═════ RECORD EXTRACTS ═════

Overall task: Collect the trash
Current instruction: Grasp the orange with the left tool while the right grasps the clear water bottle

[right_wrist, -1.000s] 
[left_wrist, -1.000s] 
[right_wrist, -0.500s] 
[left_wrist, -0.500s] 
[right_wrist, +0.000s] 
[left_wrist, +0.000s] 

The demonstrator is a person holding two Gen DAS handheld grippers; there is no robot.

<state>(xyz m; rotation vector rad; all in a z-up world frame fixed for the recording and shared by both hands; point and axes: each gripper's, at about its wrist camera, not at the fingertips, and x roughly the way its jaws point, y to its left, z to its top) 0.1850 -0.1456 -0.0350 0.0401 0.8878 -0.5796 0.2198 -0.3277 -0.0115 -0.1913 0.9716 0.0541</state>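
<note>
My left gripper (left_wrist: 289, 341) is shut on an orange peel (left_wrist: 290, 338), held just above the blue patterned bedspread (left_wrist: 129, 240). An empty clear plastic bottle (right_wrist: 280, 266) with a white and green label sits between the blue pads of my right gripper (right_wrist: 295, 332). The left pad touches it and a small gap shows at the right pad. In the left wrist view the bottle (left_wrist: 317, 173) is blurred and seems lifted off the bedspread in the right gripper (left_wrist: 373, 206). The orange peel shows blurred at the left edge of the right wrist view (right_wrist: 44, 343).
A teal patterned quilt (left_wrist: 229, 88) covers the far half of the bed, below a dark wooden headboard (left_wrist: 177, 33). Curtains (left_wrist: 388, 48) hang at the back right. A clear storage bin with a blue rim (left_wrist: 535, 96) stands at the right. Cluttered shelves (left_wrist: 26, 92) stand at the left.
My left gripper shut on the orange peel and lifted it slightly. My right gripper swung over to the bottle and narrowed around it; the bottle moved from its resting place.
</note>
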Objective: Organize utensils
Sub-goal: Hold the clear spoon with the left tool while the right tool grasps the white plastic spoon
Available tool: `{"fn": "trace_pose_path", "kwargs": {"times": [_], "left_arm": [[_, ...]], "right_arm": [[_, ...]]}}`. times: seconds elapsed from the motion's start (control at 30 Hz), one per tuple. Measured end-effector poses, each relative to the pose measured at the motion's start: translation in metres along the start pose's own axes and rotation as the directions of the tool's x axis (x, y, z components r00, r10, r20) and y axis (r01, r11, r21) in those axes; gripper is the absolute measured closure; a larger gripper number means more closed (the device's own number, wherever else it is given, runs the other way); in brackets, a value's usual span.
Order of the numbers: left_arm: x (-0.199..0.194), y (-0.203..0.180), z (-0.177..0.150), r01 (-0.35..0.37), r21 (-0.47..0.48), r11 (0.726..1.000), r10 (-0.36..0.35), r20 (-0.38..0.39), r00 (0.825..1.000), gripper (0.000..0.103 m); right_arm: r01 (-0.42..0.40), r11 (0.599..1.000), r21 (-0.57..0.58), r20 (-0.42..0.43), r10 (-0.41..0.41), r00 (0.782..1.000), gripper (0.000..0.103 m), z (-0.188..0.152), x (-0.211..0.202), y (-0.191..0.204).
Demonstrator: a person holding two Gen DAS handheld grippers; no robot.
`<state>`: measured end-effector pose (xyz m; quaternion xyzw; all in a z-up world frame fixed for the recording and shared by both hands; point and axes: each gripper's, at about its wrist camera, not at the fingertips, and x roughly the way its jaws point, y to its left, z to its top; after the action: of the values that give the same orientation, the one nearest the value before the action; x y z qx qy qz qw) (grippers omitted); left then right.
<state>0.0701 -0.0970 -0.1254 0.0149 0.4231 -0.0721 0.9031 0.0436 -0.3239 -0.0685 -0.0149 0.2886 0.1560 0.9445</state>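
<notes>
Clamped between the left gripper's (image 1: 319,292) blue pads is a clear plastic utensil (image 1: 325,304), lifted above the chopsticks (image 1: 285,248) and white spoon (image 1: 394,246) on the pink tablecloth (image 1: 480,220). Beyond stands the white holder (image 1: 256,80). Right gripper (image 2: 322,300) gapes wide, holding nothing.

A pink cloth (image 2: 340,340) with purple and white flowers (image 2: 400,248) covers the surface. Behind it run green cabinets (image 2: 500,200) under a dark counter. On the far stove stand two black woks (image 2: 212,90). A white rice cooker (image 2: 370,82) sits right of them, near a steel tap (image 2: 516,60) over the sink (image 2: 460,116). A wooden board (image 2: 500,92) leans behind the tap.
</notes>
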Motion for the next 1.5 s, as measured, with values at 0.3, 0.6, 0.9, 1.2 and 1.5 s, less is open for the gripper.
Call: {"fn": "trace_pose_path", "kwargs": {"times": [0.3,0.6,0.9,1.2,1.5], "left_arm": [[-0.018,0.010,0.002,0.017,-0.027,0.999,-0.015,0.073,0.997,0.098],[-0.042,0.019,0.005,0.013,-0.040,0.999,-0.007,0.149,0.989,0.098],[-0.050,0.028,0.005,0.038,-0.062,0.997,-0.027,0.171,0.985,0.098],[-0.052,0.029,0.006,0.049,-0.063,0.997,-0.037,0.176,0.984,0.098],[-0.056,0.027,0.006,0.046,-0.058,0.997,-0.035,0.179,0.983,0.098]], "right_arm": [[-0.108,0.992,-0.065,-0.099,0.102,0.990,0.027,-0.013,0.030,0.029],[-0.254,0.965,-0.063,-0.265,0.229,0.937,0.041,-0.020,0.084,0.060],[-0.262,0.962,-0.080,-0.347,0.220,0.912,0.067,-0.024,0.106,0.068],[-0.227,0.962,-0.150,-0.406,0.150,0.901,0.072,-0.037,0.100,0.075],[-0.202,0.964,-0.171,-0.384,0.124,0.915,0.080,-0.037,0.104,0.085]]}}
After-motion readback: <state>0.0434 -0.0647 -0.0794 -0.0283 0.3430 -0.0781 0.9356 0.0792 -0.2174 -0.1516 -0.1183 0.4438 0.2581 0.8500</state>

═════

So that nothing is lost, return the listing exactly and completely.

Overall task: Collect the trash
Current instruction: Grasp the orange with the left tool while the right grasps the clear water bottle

[right_wrist, -1.000s] 
[left_wrist, -1.000s] 
[right_wrist, -0.500s] 
[left_wrist, -0.500s] 
[right_wrist, +0.000s] 
[left_wrist, +0.000s] 

The demonstrator is a person holding two Gen DAS handheld grippers; there is no robot.

<state>(xyz m; rotation vector rad; all in a z-up world frame fixed for the recording and shared by both hands; point and axes: each gripper's, at about its wrist camera, not at the fingertips, and x roughly the way its jaws point, y to its left, z to its top) 0.1850 -0.1456 -0.0350 0.0401 0.8878 -0.5796 0.2198 -0.3277 -0.0115 -0.1913 0.9716 0.0541</state>
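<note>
My left gripper (left_wrist: 289, 341) is shut on an orange peel (left_wrist: 290, 338), held just above the blue patterned bedspread (left_wrist: 129, 240). An empty clear plastic bottle (right_wrist: 280, 266) with a white and green label sits between the blue pads of my right gripper (right_wrist: 295, 332). The left pad touches it and a small gap shows at the right pad. In the left wrist view the bottle (left_wrist: 317, 173) is blurred and seems lifted off the bedspread in the right gripper (left_wrist: 373, 206). The orange peel shows blurred at the left edge of the right wrist view (right_wrist: 44, 343).
A teal patterned quilt (left_wrist: 229, 88) covers the far half of the bed, below a dark wooden headboard (left_wrist: 177, 33). Curtains (left_wrist: 388, 48) hang at the back right. A clear storage bin with a blue rim (left_wrist: 535, 96) stands at the right. Cluttered shelves (left_wrist: 26, 92) stand at the left.
My left gripper shut on the orange peel and lifted it slightly. My right gripper swung over to the bottle and narrowed around it; the bottle moved from its resting place.
</note>
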Objective: Organize utensils
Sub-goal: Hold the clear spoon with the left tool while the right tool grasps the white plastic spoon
Available tool: `{"fn": "trace_pose_path", "kwargs": {"times": [_], "left_arm": [[_, ...]], "right_arm": [[_, ...]]}}`. times: seconds elapsed from the motion's start (control at 30 Hz), one per tuple. Measured end-effector poses, each relative to the pose measured at the motion's start: translation in metres along the start pose's own axes and rotation as the directions of the tool's x axis (x, y, z components r00, r10, r20) and y axis (r01, r11, r21) in those axes; gripper is the absolute measured closure; a larger gripper number means more closed (the device's own number, wherever else it is given, runs the other way); in brackets, a value's usual span.
Order of the numbers: left_arm: x (-0.199..0.194), y (-0.203..0.180), z (-0.177..0.150), r01 (-0.35..0.37), r21 (-0.47..0.48), r11 (0.726..1.000), r10 (-0.36..0.35), r20 (-0.38..0.39), r00 (0.825..1.000), gripper (0.000..0.103 m); right_arm: r01 (-0.42..0.40), r11 (0.599..1.000), r21 (-0.57..0.58), r20 (-0.42..0.43), r10 (-0.41..0.41), r00 (0.782..1.000), gripper (0.000..0.103 m), z (-0.188..0.152), x (-0.211..0.202), y (-0.191..0.204).
Demonstrator: a person holding two Gen DAS handheld grippers; no robot.
`<state>`: measured end-effector pose (xyz m; quaternion xyzw; all in a z-up world frame fixed for the recording and shared by both hands; point and axes: each gripper's, at about its wrist camera, not at the fingertips, and x roughly the way its jaws point, y to its left, z to its top; after the action: of the values that give the same orientation, the one nearest the value before the action; x y z qx qy qz qw) (grippers omitted); left then right.
<state>0.0701 -0.0970 -0.1254 0.0149 0.4231 -0.0721 0.9031 0.0436 -0.3239 -0.0685 -0.0149 0.2886 0.1560 0.9445</state>
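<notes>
Clamped between the left gripper's (image 1: 319,292) blue pads is a clear plastic utensil (image 1: 325,304), lifted above the chopsticks (image 1: 285,248) and white spoon (image 1: 394,246) on the pink tablecloth (image 1: 480,220). Beyond stands the white holder (image 1: 256,80). Right gripper (image 2: 322,300) gapes wide, holding nothing.

A pink cloth (image 2: 340,340) with purple and white flowers (image 2: 400,248) covers the surface. Behind it run green cabinets (image 2: 500,200) under a dark counter. On the far stove stand two black woks (image 2: 212,90). A white rice cooker (image 2: 370,82) sits right of them, near a steel tap (image 2: 516,60) over the sink (image 2: 460,116). A wooden board (image 2: 500,92) leans behind the tap.
</notes>
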Motion for the next 1.5 s, as measured, with values at 0.3, 0.6, 0.9, 1.2 and 1.5 s, less is open for the gripper.
Call: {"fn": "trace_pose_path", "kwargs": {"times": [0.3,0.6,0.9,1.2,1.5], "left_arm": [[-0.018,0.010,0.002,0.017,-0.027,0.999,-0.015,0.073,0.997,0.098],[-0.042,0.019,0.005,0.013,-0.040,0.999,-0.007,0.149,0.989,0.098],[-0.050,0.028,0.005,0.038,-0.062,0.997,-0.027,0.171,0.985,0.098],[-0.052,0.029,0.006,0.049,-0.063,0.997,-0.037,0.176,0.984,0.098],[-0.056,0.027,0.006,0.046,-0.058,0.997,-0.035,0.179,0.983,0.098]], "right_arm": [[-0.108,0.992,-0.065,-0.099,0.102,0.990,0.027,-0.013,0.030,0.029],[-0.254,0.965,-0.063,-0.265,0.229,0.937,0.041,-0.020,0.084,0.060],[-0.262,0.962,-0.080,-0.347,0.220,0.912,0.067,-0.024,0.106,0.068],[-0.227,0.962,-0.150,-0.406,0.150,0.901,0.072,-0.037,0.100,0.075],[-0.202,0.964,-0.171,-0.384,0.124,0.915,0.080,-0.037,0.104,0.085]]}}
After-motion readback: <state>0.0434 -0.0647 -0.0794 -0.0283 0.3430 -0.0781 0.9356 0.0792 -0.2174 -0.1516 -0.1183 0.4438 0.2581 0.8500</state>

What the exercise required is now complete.